Edge magnetism in transition metal dichalcogenide nanoribbons: Mean field theory and determinant quantum Monte Carlo

TL;DR

This study investigates edge magnetism in transition metal dichalcogenide nanoribbons using mean field theory and quantum Monte Carlo, revealing filling-dependent magnetic phases and potential for spintronic applications.

Contribution

It combines mean field and determinant quantum Monte Carlo methods to analyze edge magnetism, highlighting the role of edge filling in magnetic phase stability and spin-polarized currents.

Findings

Antiferromagnetic gapped phase confirmed at specific edge filling.

Edge filling influences magnetic phases and edge currents.

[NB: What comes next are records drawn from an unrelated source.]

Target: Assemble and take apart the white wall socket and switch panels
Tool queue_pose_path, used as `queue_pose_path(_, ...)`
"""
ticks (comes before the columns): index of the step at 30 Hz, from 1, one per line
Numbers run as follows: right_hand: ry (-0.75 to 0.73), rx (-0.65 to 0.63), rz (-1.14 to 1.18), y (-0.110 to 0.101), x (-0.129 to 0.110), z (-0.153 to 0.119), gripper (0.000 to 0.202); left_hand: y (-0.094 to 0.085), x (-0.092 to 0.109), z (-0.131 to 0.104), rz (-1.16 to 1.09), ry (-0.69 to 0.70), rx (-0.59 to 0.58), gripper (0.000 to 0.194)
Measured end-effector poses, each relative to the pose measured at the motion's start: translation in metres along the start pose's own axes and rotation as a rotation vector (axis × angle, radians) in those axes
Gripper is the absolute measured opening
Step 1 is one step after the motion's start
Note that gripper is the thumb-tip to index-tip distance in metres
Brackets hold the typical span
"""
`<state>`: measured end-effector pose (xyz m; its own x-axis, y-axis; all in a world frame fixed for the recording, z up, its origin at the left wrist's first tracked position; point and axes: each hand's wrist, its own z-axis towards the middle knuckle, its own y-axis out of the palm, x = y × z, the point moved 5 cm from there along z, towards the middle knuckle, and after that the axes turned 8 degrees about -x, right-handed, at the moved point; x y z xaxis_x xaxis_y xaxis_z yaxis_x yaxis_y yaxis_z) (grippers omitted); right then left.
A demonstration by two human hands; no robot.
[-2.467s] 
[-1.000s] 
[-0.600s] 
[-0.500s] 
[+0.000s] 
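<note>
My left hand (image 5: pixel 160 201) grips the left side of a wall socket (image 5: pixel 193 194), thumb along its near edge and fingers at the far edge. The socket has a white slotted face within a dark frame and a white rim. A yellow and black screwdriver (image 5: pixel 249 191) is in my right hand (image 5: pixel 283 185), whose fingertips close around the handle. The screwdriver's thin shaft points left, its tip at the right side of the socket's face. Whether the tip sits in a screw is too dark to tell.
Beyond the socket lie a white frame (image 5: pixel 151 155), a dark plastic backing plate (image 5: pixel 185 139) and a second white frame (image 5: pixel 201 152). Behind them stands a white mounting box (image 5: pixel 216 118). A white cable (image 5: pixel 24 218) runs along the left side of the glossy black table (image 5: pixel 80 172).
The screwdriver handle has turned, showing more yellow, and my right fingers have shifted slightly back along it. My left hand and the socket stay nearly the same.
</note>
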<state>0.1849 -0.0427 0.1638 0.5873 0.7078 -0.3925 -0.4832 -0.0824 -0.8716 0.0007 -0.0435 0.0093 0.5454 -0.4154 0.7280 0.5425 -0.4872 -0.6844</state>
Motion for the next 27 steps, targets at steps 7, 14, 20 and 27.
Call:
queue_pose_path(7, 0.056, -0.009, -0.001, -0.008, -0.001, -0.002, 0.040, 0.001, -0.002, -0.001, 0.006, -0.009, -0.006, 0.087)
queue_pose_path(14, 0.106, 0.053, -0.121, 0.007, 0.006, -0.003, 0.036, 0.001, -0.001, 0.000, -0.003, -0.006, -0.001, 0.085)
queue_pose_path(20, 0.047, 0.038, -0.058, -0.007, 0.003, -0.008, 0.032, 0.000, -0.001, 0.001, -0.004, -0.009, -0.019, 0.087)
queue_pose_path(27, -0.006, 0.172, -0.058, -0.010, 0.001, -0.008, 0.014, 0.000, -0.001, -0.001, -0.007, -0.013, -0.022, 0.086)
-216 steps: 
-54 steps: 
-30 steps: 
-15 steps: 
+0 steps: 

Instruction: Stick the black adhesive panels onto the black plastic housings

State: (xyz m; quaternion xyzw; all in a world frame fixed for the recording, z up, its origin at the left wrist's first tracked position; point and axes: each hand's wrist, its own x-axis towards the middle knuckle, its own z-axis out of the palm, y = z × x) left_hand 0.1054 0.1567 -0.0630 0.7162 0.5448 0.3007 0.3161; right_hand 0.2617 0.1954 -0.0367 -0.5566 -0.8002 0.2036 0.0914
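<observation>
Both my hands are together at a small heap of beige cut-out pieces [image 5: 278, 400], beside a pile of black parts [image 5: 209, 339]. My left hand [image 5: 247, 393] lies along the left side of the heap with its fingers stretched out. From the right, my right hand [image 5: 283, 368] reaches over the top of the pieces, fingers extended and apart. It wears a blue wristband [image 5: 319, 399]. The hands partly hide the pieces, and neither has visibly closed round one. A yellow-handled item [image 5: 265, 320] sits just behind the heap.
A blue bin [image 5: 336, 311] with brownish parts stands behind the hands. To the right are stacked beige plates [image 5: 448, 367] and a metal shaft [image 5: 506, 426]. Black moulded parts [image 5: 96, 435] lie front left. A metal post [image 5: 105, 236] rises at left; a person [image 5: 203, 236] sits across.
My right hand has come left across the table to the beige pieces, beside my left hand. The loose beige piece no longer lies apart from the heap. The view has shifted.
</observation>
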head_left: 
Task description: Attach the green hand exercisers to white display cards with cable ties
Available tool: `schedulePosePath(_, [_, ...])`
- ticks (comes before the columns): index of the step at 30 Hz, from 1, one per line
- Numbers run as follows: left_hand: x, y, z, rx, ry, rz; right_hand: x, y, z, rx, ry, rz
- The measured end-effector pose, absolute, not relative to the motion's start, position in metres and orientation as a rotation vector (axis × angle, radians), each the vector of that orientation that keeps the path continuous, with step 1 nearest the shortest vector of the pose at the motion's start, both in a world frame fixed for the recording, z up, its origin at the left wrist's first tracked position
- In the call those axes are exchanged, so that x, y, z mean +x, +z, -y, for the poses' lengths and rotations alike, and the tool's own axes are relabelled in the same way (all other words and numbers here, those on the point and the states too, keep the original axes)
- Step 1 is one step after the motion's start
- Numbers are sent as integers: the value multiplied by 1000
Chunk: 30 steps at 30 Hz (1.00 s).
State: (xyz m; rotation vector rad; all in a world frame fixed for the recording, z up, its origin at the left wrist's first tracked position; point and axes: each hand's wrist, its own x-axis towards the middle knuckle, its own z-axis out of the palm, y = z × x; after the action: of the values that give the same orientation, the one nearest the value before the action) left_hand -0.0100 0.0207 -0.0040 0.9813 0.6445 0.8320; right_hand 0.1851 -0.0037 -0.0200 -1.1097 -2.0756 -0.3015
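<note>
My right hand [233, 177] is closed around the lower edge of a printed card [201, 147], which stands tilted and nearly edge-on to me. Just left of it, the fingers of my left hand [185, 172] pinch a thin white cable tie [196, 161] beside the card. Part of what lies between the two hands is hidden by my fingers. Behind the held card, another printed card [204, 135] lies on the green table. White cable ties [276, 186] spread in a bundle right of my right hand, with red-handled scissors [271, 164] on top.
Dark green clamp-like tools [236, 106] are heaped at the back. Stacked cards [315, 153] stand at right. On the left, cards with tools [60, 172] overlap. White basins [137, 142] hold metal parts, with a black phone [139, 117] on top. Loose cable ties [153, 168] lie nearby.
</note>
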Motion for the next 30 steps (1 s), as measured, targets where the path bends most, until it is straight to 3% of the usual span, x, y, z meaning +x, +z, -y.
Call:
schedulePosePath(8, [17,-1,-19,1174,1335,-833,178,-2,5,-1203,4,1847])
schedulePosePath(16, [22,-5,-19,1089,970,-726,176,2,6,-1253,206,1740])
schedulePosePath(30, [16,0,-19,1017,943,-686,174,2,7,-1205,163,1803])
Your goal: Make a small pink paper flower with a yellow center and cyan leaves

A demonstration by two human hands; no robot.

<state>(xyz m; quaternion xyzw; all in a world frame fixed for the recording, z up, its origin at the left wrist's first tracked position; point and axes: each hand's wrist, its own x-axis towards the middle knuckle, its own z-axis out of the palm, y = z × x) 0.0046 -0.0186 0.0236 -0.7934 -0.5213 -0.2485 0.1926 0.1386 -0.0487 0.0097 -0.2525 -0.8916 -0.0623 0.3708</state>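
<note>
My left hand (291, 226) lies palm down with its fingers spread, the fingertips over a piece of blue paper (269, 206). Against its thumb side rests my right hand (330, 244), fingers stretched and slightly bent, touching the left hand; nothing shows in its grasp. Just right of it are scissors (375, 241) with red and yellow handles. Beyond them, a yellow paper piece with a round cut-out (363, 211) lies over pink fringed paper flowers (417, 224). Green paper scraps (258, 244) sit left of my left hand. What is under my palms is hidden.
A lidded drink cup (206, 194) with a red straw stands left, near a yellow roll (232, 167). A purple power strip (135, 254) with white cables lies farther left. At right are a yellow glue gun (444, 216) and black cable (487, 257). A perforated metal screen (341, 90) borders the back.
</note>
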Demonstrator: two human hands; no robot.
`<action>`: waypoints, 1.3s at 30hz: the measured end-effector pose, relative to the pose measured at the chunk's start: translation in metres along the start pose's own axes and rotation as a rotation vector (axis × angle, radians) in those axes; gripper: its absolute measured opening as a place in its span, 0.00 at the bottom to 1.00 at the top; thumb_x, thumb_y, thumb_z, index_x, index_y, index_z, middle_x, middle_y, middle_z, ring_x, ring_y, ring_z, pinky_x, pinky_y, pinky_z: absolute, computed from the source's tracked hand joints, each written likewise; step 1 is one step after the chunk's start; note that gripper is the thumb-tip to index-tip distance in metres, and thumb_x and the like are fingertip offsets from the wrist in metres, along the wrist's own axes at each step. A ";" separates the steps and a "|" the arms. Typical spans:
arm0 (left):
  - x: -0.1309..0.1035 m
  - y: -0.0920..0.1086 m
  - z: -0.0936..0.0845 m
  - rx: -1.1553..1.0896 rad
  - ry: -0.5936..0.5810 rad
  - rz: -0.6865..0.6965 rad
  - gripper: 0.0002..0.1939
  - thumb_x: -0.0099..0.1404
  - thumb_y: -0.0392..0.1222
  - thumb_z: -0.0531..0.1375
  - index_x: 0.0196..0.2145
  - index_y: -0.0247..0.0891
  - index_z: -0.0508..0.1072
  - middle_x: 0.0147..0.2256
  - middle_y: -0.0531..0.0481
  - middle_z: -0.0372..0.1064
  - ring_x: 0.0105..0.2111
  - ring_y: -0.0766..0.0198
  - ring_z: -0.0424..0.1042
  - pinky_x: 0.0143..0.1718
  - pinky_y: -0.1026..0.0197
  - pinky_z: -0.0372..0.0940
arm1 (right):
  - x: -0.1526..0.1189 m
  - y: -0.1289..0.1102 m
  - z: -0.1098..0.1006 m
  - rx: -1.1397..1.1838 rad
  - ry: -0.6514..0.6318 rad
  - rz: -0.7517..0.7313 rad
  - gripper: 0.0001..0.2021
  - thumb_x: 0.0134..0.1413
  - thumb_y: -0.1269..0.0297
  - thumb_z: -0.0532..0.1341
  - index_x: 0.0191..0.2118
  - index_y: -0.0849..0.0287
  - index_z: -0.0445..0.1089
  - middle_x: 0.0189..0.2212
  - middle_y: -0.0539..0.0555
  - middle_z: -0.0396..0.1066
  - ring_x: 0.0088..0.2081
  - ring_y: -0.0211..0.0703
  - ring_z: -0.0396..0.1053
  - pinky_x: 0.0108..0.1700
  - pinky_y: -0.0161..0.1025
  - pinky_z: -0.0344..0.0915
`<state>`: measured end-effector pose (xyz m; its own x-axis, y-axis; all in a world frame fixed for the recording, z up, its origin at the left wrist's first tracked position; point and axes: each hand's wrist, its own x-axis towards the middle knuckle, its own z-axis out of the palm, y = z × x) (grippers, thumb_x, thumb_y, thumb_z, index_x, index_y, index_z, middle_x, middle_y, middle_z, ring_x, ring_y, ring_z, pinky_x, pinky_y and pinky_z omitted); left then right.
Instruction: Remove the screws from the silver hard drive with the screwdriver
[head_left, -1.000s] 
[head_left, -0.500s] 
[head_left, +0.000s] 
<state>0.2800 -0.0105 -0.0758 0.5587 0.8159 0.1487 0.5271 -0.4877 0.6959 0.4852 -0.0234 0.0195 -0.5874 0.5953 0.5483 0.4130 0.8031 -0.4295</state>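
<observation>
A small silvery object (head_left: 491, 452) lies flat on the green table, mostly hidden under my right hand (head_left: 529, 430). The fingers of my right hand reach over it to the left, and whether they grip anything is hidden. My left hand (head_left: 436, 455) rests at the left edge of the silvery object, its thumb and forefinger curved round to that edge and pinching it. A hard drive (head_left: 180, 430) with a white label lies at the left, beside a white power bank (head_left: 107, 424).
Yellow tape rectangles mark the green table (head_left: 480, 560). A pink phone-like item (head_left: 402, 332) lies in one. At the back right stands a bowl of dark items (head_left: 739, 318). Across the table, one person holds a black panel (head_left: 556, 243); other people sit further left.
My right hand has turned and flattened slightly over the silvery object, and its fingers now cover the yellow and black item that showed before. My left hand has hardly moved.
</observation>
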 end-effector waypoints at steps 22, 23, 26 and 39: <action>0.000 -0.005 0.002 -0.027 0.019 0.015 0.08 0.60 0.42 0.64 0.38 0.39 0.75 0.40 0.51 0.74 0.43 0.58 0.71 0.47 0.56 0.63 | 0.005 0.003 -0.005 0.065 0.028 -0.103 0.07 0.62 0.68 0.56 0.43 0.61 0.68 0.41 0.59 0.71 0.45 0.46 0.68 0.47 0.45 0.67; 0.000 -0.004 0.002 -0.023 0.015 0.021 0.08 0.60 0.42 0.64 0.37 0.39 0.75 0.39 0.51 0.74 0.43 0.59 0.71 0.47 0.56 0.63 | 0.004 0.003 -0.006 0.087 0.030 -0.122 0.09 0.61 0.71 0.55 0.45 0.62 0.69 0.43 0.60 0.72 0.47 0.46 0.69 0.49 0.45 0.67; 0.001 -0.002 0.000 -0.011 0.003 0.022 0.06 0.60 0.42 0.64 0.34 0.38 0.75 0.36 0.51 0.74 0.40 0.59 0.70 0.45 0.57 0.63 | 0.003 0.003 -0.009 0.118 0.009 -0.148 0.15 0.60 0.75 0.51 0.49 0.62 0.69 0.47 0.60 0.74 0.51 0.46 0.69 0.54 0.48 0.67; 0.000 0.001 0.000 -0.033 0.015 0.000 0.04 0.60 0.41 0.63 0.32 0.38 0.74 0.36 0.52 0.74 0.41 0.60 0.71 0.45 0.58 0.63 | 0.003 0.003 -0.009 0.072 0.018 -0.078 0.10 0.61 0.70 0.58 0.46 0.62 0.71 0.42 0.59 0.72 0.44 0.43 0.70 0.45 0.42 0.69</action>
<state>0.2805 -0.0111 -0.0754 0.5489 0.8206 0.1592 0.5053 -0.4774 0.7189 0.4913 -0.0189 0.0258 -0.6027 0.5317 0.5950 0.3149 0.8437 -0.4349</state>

Potential for tunable spintronic devices via back gate voltage.

Abstract

Edge magnetism in zigzag transition metal dichalcogenide nanoribbons is studied using a three-band tight-binding model with local electron-electron interactions. Both mean field theory and the unbiased, numerically exact determinant quantum Monte Carlo method are applied. Depending on the edge filling, mean field theory predicts different phases: gapped spin dimer and antiferromagnetic phases appear for two specific fillings, with a tendency towards metallic edge-ferromagnetism away from those fillings. Determinant quantum Monte Carlo simulations confirm the stability of the antiferromagnetic gapped phase at the same edge filling as mean field theory, despite being sign-problematic for other fillings. The obtained results point to edge filling as yet another key ingredient to understand the observed magnetism in nanosheets. Moreover, the filling dependent edge magnetism gives rise to spin-polarized edge currents in zigzag nanoribbons which could be tuned through a back gate voltage, with possible applications to spintronics.